Stopping Preventative Treatment
My neurologist contacted me to schedule an appointment in December to discuss my condition and the recent infection. At the meeting, we agreed to do another MOG antibody test and reduce the Azathioprine dose back to 100mg daily.
We also spoke about the infection. My neurologist mentioned that the one I had was tricky and could require several months of antibiotics to resolve it. Infections are a possible cause of relapses in MOG Antibody Disease, so we also discussed an action plan if the infection did come back and cause issues. We agreed to meet again in April to discuss the results of the MOG antibody test and the next steps.
After meeting in April with the neurologist, I found out my results from the latest MOG antibody test were negative. My neurologist gave me the option of staying on Azathioprine or stopping the treatment with the possibility of risking a relapse. I decided to stop Azathioprine on thr basis that I may not need it if the MOGAD episode was a one-off event. Also I was confident that if symptoms of a relapse were to happen I knew I was able to seek medical help and had a plan prepared if that does happen.
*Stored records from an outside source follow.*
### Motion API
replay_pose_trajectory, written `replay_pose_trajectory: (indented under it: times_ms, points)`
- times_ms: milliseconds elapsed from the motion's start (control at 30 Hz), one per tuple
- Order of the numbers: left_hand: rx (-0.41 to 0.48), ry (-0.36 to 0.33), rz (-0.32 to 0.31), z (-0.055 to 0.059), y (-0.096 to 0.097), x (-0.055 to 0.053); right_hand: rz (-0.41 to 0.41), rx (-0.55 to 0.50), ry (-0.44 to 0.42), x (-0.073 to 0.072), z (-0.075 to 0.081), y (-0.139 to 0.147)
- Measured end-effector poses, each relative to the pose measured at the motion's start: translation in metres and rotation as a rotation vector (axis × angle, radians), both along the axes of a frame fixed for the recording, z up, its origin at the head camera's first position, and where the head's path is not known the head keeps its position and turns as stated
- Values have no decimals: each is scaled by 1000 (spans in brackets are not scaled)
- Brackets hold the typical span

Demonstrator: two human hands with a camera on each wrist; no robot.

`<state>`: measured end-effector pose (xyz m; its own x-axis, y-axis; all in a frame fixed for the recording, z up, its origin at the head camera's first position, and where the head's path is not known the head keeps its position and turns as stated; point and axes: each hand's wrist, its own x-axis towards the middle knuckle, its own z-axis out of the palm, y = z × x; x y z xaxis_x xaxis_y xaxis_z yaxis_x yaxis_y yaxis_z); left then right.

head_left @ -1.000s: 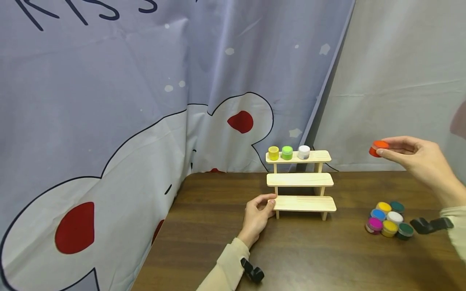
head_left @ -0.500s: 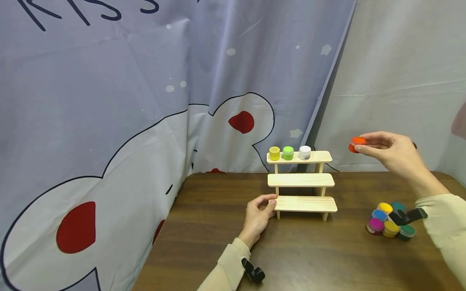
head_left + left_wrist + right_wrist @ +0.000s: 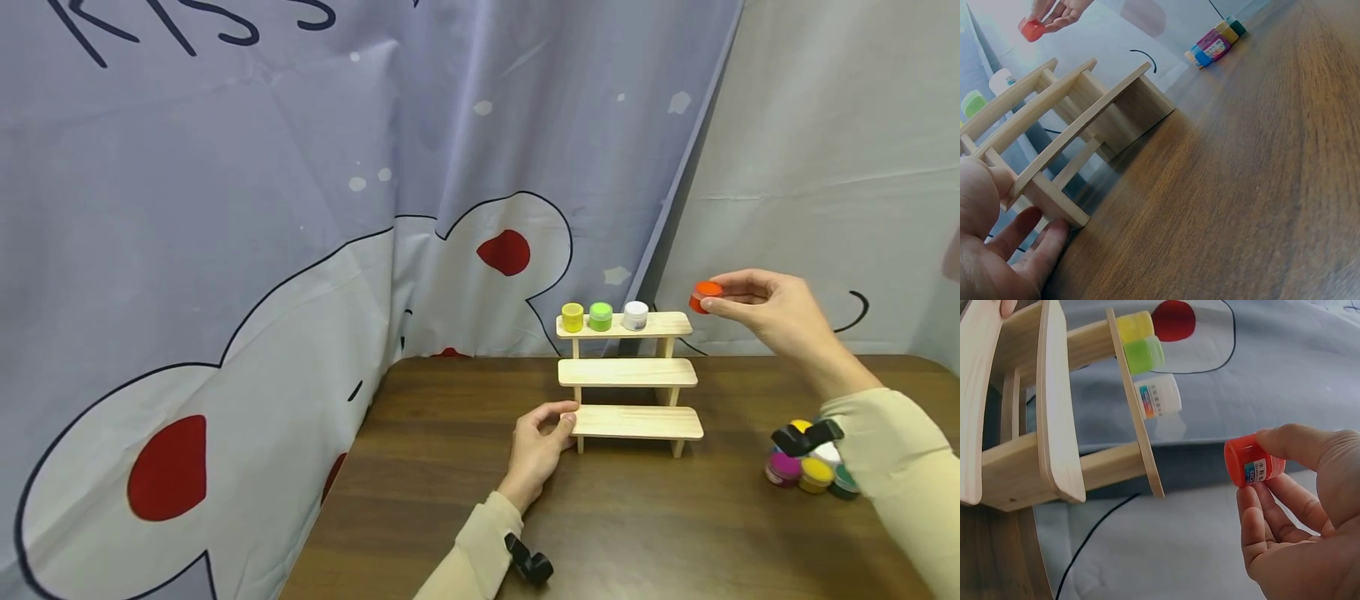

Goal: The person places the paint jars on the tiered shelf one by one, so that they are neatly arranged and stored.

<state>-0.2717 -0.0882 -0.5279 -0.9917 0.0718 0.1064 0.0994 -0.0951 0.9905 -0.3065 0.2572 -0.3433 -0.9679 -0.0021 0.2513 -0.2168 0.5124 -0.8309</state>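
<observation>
A small red-orange paint jar (image 3: 1252,461) is pinched between the thumb and fingers of my right hand (image 3: 776,312), held in the air just right of the top shelf. My left hand (image 3: 538,450) grips the left end of the bottom board of a three-tier wooden shelf (image 3: 637,422); in the left wrist view its thumb lies over the board and its fingers are below, by the leg. On the top tier stand a yellow jar (image 3: 572,317), a light green jar (image 3: 600,316) and a white jar (image 3: 635,315), side by side from the left end. The two lower boards hold nothing.
Several more paint jars stand grouped on the brown table (image 3: 450,467) at the right, among them a magenta jar (image 3: 783,469) and a dark yellow jar (image 3: 816,475), partly hidden by my right sleeve (image 3: 892,467). A printed curtain (image 3: 300,167) hangs behind the table.
My right hand has carried the red-orange jar leftward, from above the jar group to near the top shelf. My left hand keeps its grip on the bottom board. The head view has shifted slightly.
</observation>
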Motion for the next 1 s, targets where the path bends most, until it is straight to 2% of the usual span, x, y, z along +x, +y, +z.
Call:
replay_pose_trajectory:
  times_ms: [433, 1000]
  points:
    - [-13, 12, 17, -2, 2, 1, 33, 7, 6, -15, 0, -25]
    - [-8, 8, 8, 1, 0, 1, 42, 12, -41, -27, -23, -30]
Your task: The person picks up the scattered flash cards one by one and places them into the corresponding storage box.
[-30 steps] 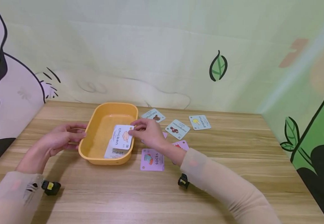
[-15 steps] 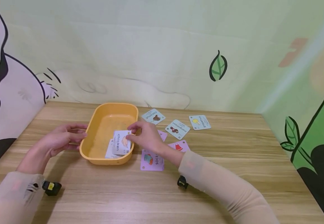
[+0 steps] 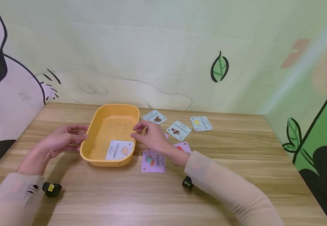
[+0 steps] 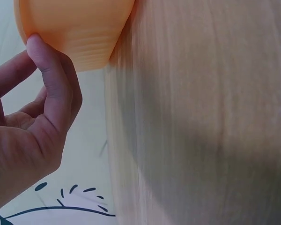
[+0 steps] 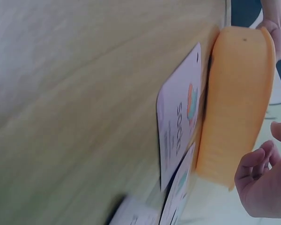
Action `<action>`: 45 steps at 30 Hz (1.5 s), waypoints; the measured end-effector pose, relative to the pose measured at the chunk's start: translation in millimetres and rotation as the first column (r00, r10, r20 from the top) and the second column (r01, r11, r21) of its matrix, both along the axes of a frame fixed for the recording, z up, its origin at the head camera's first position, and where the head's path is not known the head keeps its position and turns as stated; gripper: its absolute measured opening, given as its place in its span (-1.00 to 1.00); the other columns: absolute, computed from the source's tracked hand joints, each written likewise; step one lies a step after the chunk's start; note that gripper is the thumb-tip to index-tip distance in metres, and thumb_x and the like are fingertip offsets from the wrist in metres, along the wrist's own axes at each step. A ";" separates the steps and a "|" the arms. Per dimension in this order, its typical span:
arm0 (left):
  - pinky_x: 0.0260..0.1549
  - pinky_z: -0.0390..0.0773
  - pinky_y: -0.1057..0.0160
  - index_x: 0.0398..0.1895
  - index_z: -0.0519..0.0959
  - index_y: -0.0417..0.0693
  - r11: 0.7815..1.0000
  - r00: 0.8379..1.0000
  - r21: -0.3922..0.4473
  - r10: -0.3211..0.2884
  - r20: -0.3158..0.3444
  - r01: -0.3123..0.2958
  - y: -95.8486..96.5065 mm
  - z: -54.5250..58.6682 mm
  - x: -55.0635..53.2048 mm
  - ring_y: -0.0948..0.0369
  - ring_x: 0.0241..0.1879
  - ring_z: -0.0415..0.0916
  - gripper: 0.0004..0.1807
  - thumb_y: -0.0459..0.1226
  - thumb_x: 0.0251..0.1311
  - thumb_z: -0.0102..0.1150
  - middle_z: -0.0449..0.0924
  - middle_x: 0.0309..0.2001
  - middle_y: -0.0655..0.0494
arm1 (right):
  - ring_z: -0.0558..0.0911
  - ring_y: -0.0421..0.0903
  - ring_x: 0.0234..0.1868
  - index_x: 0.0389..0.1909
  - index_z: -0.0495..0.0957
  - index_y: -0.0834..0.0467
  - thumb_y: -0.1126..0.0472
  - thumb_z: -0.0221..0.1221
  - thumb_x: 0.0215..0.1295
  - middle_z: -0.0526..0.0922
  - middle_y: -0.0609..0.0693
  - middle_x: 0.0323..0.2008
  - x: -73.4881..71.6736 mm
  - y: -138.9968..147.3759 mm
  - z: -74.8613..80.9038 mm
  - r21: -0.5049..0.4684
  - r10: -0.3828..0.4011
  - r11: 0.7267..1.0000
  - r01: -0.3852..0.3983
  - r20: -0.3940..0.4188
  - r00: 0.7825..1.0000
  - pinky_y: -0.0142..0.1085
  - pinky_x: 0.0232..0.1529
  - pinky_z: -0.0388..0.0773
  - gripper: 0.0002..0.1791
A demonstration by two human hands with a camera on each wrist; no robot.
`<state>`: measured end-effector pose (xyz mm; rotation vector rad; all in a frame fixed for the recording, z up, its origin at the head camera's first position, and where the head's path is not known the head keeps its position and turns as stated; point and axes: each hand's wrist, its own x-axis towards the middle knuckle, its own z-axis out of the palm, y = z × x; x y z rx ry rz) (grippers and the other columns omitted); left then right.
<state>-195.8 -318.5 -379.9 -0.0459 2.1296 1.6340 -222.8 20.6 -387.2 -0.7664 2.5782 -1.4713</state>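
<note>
An orange plastic tray stands on the table. Inside it, near the front right corner, lies a white picture card reading "chicken". My left hand is at the tray's left side, its fingers loosely bent and a fingertip touching the rim in the left wrist view. Just over the right rim hovers my right hand, thumb and forefinger apart, with no card between them. Beneath and beside it lie a purple "socks" card and other purple cards, partly hidden by the hand and forearm.
Light blue cards lie behind the right hand: coconut, mangosteen and grapefruit. A painted wall cloth rises at the back edge of the wooden table.
My right hand has lowered the chicken card into the tray and let go of it, then moved back slightly. The card now covers the meat card. My left hand stays put.
</note>
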 end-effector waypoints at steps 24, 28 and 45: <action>-0.16 0.71 0.15 0.53 0.01 -0.47 1.000 1.000 0.002 -0.005 -0.004 0.005 0.3 -1.3 -0.4 0.17 -0.18 0.65 -0.27 -0.32 0.50 0.11 0.60 -0.02 0.01 | 0.55 -0.07 -0.30 -0.12 0.67 0.17 0.21 0.29 0.40 0.65 0.01 -0.25 -33.7 91.7 -3.2 0.150 -0.094 0.986 0.070 0.158 0.983 -0.34 -0.34 0.49 -0.87; -0.16 0.71 0.15 0.53 0.01 -0.48 1.000 1.000 0.004 -0.009 -0.009 0.009 -0.3 -1.3 -0.4 0.17 -0.18 0.65 -0.27 -0.32 0.50 0.11 0.60 -0.02 0.01 | 0.54 -0.06 -0.31 -0.11 0.68 0.19 0.21 0.28 0.40 0.64 0.03 -0.23 -37.1 104.9 -2.1 0.170 -0.116 0.982 0.085 0.176 0.978 -0.32 -0.35 0.50 -0.85; -0.13 0.70 0.14 0.53 0.01 -0.45 1.000 1.000 0.000 -0.008 0.003 0.008 -2.0 -1.0 -0.7 0.15 -0.16 0.64 -0.26 -0.31 0.50 0.12 0.59 0.02 -0.01 | 0.57 -0.05 -0.32 0.02 0.64 0.28 0.18 0.27 0.40 0.62 0.10 -0.16 -56.6 151.8 -10.2 0.287 -0.164 0.952 0.102 0.202 0.966 -0.32 -0.35 0.53 -0.71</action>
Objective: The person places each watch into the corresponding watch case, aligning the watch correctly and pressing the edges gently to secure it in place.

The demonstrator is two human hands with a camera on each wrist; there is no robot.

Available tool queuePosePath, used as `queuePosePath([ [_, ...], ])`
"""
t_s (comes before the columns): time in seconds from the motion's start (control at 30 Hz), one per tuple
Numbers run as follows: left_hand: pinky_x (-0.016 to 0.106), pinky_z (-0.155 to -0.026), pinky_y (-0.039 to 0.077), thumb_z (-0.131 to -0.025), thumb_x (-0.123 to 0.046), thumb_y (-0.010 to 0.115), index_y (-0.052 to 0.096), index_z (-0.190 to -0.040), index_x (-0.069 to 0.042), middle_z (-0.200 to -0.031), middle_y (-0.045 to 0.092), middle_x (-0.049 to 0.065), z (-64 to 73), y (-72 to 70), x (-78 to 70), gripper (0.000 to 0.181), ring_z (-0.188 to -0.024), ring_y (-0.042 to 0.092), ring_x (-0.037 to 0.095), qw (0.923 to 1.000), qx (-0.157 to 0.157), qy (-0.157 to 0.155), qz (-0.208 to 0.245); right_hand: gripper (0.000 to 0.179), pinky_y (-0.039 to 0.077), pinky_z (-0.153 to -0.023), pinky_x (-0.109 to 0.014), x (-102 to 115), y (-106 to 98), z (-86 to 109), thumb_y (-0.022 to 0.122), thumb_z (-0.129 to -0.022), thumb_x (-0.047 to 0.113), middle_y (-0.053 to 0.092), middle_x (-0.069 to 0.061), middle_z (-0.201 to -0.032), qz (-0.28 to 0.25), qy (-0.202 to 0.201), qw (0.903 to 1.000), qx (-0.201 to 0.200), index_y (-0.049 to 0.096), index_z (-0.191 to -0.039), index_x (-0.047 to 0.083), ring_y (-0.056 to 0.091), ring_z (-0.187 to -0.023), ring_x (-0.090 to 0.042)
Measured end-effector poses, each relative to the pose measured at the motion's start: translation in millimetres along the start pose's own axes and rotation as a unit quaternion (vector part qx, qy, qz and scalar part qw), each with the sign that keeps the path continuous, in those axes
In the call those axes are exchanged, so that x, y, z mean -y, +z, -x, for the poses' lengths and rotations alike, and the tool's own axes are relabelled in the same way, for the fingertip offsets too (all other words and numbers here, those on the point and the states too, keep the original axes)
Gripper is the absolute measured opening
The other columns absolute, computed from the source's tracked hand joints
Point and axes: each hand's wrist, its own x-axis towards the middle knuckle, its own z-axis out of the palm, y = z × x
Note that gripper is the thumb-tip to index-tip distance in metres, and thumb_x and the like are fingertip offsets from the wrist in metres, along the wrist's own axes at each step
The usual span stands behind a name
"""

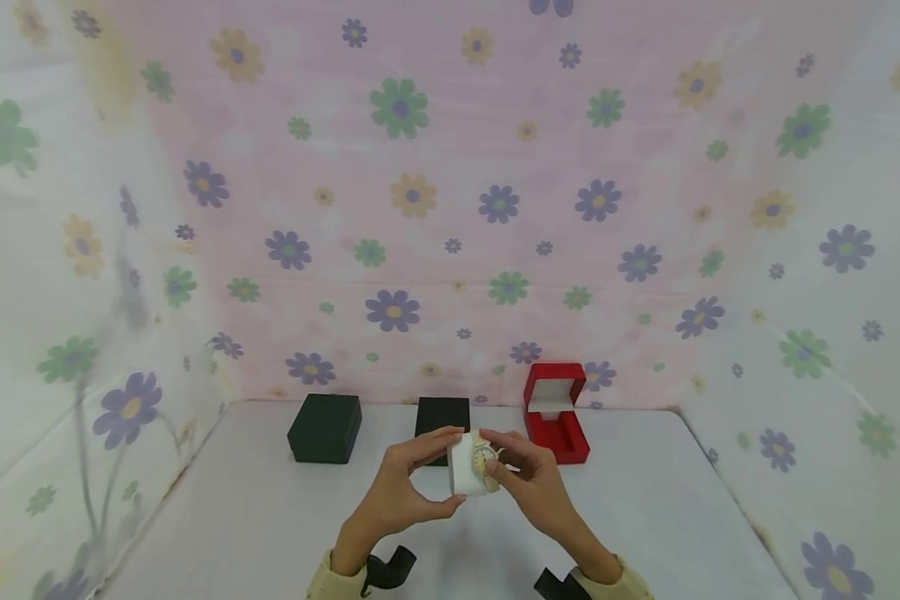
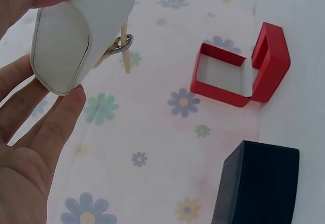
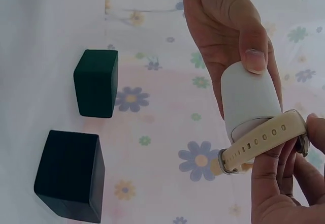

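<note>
My left hand (image 1: 397, 492) grips a white watch cushion (image 1: 462, 468) between thumb and fingers, above the table. In the left wrist view the cushion's flat end (image 2: 61, 49) faces the camera. My right hand (image 1: 538, 487) pinches a wristwatch (image 1: 484, 458) with a cream strap and a pale round dial. The right wrist view shows the buckled strap (image 3: 266, 136), with its row of holes, looped at the end of the cushion. Some right-hand fingers (image 3: 266, 178) lie beneath the strap. The dial is turned out of sight there.
An open red box (image 1: 566, 442) with a white-lined lid stands at the back right. A black box (image 1: 442, 412) sits behind my hands, partly covered by them. Farther left is a closed dark green box (image 1: 325, 427). Flower-printed cloth (image 1: 450, 275) hangs behind and at both sides.
</note>
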Motion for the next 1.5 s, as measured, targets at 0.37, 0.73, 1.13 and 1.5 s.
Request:
queuePosePath([
  [0.37, 0.043, -0.096, 0.057, -0.072, -0.008, 0.092, 0.062, -0.139, -0.006, -0.142, 0.061, 0.016, 4.4, 1.7, 5.8, 0.073, -0.126, 0.063, 0.031, 0.9990, -0.040, -0.015, -0.015, 0.063, 0.061, -0.085, -0.035, -2.9, 2.7, 6.8, 0.089, -0.077, 0.010, 0.069, -0.005, -0.117, 0.039, 0.024, 0.9988, -0.014, 0.066, -0.136, 0.015, 0.068, -0.094, -0.021],
  [0.73, 0.043, -0.092, 0.058, -0.072, -0.014, 0.094, 0.065, -0.135, -0.004, -0.137, 0.065, 0.013, 6.6, 9.4, 8.3, 0.070, -0.121, 0.066, 0.033, 0.9938, -0.101, -0.031, -0.034, 0.058, 0.062, -0.083, -0.036, -13.1, 11.7, 12.7, 0.087, -0.080, 0.009, 0.068, 0.002, -0.104, 0.064, 0.004, 0.9951, -0.075, 0.068, -0.133, 0.023, 0.070, -0.098, -0.016],
  [1.13, 0.042, -0.090, 0.059, -0.065, -0.008, 0.097, 0.069, -0.130, -0.003, -0.131, 0.068, 0.014, 7.3, 13.9, 12.4, 0.071, -0.114, 0.069, 0.035, 0.9887, -0.143, -0.028, -0.036, 0.056, 0.060, -0.087, -0.045, -10.4, 22.2, 21.3, 0.080, -0.083, 0.000, 0.065, -0.002, -0.108, 0.083, 0.006, 0.9930, -0.083, 0.065, -0.136, 0.015, 0.069, -0.102, -0.021],
  [1.5, 0.036, -0.091, 0.059, -0.069, -0.008, 0.095, 0.067, -0.131, -0.002, -0.133, 0.065, 0.018, 14.3, 16.5, 14.5, 0.068, -0.118, 0.068, 0.026, 0.9880, -0.144, -0.045, 0.033, 0.049, 0.060, -0.090, -0.035, -7.5, 17.3, 28.3, 0.075, -0.089, 0.000, 0.068, -0.003, -0.114, 0.036, 0.025, 0.9976, -0.053, 0.066, -0.133, 0.018, 0.068, -0.109, -0.021],
])
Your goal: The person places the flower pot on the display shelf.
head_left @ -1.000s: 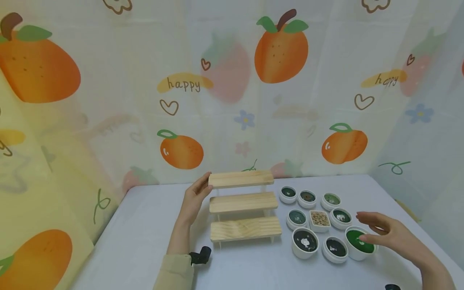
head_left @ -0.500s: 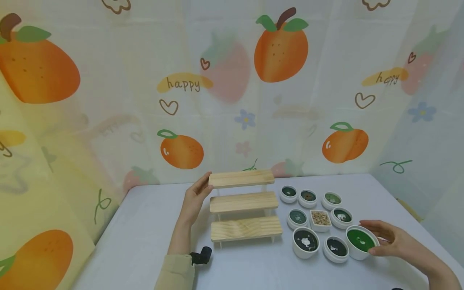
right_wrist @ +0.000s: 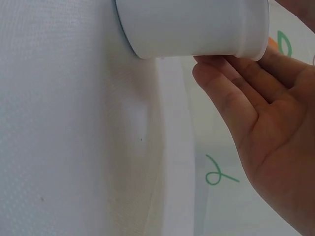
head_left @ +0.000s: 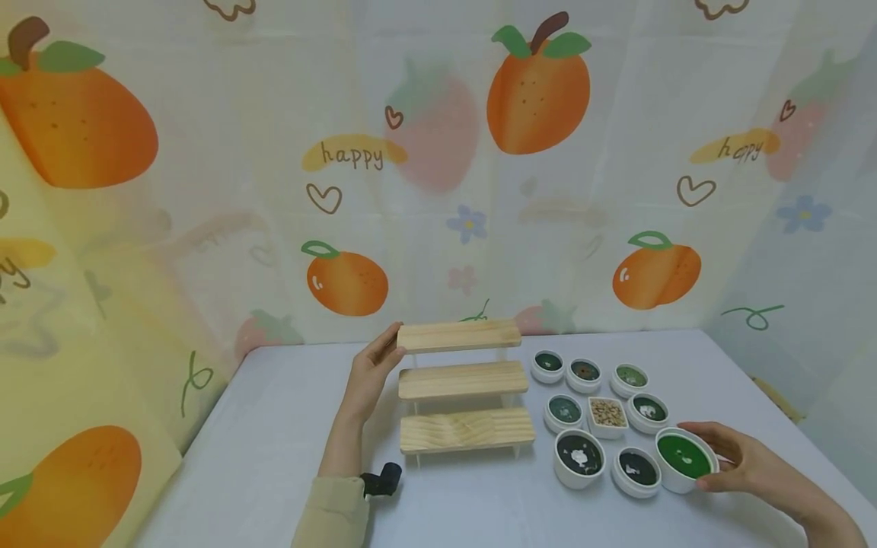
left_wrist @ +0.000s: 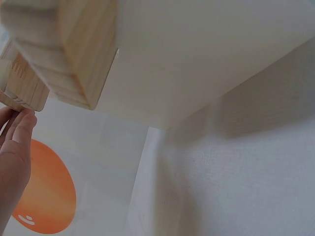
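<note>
A three-tier display stand with pale wooden boards (head_left: 462, 380) and whitish legs stands mid-table. My left hand (head_left: 370, 377) holds the left end of its top board, thumb at the front edge and fingers behind. In the left wrist view that hand's fingertips (left_wrist: 27, 120) lie against the board end. To the right, my right hand (head_left: 750, 466) grips a round white cup (head_left: 674, 479) with bright green contents, fingers round its far side and thumb at the near rim. The right wrist view has the fingers (right_wrist: 229, 98) along the wall of that cup (right_wrist: 197, 29), which stands upright.
Left of the green cup stand a low white cup with dark contents (head_left: 637, 492) and a taller one (head_left: 577, 480). Behind are several small round pots and a square dish of beige bits (head_left: 606, 432). A fruit-printed curtain (head_left: 438, 251) hangs behind the white table (head_left: 260, 457).
My right hand has come down from above the green cup to its right side and closed round it. The left hand stays on the stand's top board.
</note>
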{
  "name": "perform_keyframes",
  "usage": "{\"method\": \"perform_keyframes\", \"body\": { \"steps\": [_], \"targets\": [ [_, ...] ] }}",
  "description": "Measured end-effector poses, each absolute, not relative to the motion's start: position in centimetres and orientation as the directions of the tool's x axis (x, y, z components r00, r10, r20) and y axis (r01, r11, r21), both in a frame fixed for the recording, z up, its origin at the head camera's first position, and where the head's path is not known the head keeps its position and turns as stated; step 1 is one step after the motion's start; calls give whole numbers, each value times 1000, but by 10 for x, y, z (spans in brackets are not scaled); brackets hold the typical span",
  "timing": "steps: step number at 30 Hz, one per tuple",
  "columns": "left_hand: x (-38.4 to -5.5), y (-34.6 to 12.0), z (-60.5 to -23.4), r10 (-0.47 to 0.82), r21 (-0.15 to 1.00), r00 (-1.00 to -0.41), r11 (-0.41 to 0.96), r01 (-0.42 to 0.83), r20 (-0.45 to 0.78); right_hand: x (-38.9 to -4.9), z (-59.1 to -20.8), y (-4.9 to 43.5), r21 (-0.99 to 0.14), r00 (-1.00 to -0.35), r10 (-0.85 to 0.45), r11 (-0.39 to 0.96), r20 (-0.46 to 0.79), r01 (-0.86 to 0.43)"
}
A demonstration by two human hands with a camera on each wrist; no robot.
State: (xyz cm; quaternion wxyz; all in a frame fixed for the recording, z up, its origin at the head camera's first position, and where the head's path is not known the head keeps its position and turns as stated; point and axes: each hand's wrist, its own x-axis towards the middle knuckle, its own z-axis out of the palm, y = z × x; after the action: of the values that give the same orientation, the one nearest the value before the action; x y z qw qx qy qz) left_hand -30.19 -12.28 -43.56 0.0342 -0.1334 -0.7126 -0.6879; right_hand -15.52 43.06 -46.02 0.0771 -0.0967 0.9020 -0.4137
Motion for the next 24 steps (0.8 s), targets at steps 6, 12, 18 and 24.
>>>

On 7th April 2024 I had a follow up appointment with my neurologist, over one year since my previous one. The blood tests taken at my last appointment came back with no issues. So far I have not experienced any changes in symptoms since stopping Azathioprine or had any signs of a relapse either. Due to this my neurologist believed that the MOGAD is in complete remission and we decided that I any future follow up appointments would only be needed if I requested them (PIFU). I am still having some bladder issues and the neurologist recomended contacting the urology team again to see if there are any alternative treatments available. Going forwards, my focus is to work on my overall health whilst being alert for any symptoms which could indicate a relapse.